## Your goal
Pick out each line with the word "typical" from the material that follows.

## Records for processing
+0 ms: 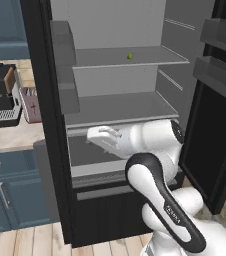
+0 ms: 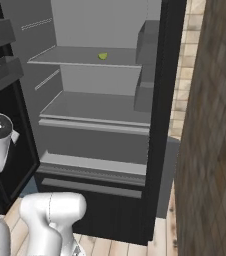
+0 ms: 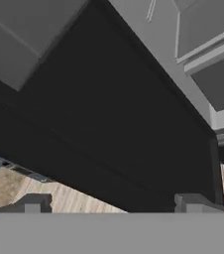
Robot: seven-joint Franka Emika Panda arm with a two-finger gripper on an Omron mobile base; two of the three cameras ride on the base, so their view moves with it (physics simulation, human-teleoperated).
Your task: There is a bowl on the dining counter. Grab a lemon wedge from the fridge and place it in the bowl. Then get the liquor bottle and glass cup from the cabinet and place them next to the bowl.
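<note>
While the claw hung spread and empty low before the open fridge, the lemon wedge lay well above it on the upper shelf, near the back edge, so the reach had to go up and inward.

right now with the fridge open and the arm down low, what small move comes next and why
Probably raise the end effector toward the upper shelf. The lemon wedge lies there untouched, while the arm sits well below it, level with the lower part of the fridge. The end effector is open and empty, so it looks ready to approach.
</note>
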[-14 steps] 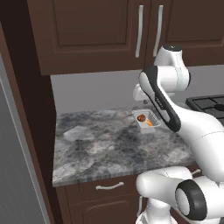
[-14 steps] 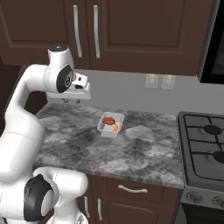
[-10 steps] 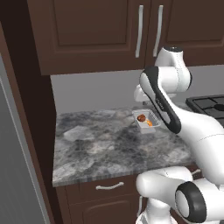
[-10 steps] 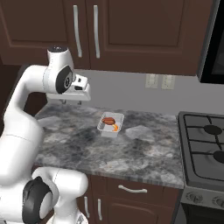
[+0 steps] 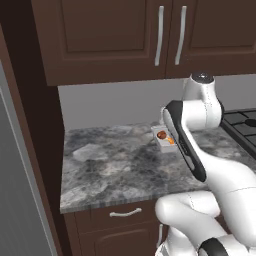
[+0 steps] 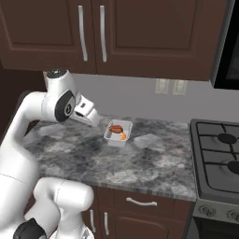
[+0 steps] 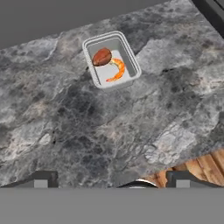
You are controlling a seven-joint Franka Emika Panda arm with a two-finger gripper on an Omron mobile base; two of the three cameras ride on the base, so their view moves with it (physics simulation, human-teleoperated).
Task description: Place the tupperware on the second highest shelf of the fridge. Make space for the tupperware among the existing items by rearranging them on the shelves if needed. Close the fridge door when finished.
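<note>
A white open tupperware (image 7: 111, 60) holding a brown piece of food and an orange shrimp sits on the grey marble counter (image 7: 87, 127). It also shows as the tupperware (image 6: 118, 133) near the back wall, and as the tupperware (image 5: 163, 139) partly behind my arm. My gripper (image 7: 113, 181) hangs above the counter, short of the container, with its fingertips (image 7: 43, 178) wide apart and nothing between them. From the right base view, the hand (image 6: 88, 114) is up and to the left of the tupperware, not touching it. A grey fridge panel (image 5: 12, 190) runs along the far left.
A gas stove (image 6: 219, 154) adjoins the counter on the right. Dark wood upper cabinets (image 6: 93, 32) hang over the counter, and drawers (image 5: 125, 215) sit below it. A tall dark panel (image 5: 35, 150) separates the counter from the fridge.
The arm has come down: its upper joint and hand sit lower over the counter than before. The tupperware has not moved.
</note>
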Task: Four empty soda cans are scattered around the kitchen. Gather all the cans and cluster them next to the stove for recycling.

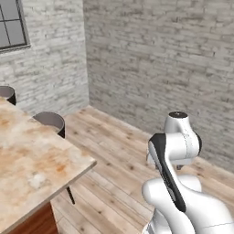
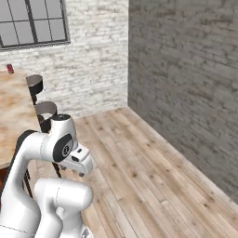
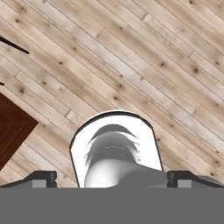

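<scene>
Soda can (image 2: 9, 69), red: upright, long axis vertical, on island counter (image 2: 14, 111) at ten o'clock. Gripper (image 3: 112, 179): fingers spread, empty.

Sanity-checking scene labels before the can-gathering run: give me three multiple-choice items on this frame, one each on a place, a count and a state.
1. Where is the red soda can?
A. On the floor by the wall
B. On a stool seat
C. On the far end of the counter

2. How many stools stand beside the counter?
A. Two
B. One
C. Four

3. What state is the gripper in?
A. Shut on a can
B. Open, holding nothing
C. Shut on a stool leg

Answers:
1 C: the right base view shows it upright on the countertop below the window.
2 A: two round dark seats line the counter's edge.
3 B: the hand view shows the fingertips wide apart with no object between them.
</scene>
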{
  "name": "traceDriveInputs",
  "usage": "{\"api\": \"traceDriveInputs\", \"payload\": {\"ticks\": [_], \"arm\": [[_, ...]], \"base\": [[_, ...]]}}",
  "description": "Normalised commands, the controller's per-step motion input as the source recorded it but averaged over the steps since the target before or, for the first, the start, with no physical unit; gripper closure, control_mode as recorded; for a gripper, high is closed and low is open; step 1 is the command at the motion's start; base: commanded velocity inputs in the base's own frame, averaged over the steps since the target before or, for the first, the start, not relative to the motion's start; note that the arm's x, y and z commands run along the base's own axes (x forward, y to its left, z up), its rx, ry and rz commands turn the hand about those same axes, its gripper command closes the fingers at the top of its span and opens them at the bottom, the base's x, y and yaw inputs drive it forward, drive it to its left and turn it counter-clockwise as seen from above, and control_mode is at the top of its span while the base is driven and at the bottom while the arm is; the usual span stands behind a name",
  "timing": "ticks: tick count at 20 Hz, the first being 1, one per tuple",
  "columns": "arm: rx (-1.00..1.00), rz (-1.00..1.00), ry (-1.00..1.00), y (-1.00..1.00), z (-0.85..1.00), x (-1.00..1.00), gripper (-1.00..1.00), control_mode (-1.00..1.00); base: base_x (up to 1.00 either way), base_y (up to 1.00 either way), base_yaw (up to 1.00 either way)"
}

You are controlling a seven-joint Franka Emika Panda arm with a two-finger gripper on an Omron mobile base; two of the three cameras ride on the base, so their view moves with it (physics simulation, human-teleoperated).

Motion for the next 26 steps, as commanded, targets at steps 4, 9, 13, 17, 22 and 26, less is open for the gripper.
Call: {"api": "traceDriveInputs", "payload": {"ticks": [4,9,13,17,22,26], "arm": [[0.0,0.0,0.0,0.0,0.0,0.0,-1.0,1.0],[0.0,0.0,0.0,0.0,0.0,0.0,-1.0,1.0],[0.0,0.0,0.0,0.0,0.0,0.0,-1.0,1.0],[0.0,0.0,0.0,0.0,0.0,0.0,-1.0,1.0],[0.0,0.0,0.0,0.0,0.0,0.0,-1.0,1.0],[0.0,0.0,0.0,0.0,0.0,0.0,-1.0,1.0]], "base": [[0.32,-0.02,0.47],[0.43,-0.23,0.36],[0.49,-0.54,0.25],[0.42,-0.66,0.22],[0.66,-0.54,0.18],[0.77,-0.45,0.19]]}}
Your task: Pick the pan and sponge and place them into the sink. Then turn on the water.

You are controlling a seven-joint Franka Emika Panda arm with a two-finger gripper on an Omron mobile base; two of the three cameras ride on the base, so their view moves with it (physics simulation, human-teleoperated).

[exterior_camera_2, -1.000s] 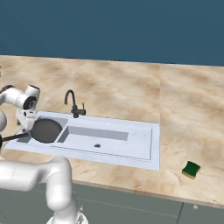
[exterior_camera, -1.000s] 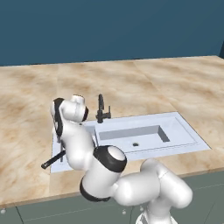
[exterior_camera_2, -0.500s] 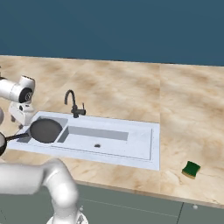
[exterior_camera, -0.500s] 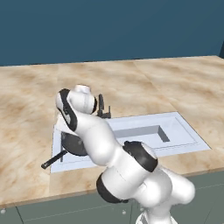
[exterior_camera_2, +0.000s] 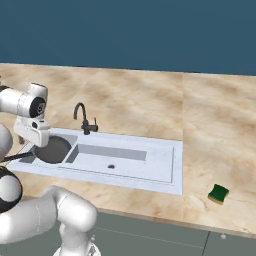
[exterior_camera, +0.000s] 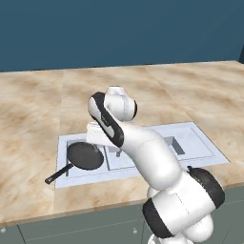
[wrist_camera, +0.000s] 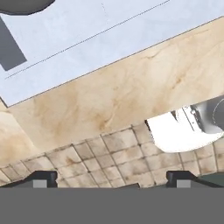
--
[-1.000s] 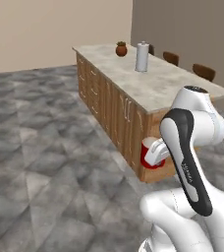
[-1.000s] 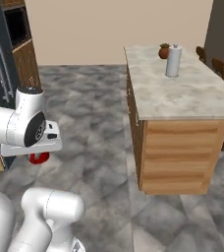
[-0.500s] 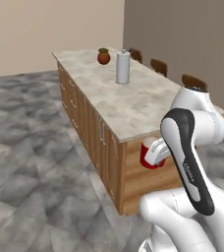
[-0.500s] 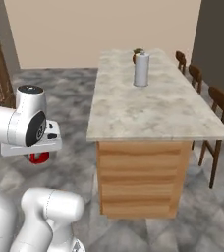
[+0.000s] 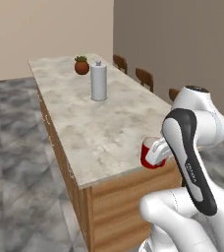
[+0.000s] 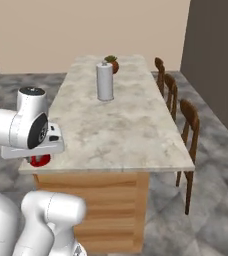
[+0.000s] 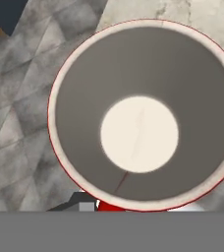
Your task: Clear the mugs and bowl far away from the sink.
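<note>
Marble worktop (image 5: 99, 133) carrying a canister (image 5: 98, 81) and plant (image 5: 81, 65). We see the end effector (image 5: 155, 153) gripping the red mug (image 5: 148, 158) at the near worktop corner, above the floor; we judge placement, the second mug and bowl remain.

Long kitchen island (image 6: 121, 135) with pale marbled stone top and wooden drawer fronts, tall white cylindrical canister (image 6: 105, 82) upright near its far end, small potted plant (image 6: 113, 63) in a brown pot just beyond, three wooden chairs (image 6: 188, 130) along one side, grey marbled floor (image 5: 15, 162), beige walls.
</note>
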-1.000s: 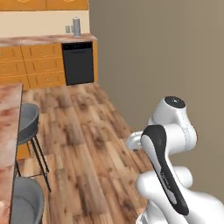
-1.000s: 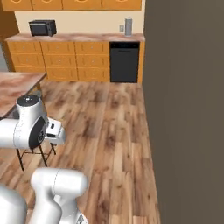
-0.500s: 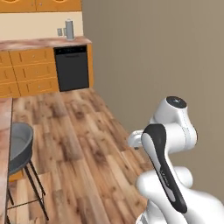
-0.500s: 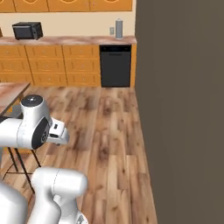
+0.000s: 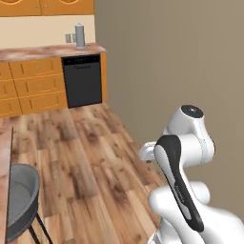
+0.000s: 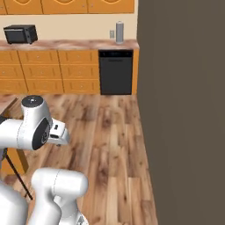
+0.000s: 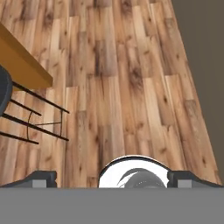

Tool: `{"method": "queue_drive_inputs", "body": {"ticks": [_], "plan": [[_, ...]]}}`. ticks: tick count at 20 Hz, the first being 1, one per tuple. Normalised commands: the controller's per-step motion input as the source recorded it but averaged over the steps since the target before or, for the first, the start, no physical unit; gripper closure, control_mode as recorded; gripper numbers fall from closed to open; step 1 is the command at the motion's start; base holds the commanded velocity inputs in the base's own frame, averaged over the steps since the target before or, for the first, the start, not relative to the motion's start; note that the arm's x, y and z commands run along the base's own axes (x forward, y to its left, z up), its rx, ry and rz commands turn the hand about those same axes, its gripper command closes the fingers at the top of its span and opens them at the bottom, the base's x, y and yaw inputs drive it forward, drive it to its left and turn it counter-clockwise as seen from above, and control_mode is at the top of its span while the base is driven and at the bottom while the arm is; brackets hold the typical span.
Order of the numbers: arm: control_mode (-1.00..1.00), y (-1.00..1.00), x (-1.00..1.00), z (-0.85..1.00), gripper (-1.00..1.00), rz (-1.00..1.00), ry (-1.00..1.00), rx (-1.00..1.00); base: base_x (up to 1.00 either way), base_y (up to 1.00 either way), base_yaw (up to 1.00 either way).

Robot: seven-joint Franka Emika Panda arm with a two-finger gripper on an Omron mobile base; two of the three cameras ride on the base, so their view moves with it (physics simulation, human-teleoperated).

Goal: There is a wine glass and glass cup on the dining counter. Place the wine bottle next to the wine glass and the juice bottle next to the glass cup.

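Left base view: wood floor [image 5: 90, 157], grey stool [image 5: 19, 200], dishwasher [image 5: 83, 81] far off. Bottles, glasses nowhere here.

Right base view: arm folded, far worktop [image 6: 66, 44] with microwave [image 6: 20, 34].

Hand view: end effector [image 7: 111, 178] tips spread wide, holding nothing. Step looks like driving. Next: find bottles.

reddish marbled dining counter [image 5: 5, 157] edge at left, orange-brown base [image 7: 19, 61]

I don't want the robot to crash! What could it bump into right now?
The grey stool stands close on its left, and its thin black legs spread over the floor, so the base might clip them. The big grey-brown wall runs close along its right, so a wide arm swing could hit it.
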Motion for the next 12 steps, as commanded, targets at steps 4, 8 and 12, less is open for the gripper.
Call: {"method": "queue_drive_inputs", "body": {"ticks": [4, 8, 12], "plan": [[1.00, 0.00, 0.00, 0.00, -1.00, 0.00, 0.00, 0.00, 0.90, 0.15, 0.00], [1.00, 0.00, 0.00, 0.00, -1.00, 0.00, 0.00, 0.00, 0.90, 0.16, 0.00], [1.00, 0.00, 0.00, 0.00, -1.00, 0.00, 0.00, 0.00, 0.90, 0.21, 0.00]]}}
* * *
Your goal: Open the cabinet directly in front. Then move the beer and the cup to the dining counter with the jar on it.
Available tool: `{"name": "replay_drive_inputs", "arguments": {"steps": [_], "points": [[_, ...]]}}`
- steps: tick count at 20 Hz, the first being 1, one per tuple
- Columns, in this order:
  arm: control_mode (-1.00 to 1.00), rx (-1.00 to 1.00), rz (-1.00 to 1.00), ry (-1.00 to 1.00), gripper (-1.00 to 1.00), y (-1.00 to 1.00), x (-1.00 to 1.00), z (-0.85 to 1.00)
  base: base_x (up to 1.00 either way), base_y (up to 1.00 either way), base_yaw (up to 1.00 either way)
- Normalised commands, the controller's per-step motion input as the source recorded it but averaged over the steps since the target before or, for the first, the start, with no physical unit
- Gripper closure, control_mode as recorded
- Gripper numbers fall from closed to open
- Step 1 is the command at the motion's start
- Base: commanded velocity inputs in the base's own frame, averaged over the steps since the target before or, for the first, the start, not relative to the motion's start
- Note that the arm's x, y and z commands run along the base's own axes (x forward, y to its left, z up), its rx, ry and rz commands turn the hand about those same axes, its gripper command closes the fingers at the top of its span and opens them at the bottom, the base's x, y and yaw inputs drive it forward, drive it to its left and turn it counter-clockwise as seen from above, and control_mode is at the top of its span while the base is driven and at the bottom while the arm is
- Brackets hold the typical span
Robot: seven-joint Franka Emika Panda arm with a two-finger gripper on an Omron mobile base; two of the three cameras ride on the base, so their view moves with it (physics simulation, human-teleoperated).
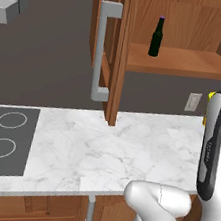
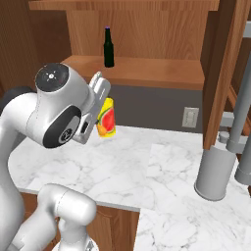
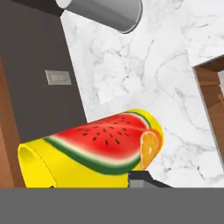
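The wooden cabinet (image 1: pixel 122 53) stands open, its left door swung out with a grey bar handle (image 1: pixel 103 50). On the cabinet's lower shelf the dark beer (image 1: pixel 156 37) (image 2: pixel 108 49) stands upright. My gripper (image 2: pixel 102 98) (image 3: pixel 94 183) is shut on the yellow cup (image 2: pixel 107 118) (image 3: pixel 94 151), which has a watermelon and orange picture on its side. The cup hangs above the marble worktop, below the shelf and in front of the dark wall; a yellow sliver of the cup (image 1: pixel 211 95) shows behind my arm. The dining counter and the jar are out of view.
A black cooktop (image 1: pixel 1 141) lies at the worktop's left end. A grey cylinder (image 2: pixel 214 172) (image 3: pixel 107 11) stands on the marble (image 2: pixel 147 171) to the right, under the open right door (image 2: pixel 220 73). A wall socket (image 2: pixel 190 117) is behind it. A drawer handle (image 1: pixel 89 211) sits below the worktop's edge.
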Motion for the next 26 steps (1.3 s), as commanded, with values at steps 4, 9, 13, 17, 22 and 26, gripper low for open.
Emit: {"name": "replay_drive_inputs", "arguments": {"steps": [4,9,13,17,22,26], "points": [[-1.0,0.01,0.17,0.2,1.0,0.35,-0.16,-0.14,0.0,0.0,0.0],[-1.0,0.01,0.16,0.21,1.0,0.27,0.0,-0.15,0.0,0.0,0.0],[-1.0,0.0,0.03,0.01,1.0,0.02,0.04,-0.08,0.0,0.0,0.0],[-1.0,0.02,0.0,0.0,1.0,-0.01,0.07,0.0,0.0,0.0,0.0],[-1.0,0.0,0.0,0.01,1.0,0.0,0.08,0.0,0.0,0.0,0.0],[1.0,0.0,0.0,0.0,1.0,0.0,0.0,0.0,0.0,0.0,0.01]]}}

## Result of the exercise
Tool: `{"method": "queue_drive_inputs", "body": {"ticks": [_], "plan": [[_, ...]]}}`. ticks: tick count at 20 Hz, the first being 1, one per tuple. Normalised commands: the controller's per-step motion input as the source recorded it but averaged over the steps since the target before or, for the first, the start, no physical unit; gripper closure, control_mode as recorded; gripper numbers fall from closed to open; step 1 is the command at the motion's start; base holds the commanded velocity inputs in the base's own frame, averaged over the steps since the target before or, for the first, the start, not relative to the motion's start; note that the arm's x, y and z commands run along the base's own axes (x forward, y to its left, z up), its rx, ry and rz commands turn the hand about those same axes, its gripper command closes the fingers at the top of its span and opens them at the bottom, the base's x, y and yaw inputs drive it forward, drive it to its left and turn it counter-clockwise as seen from above, and control_mode is at the top of its span while the base is driven and at the bottom while the arm is; brackets hold the typical span.
- Brackets hold the typical span

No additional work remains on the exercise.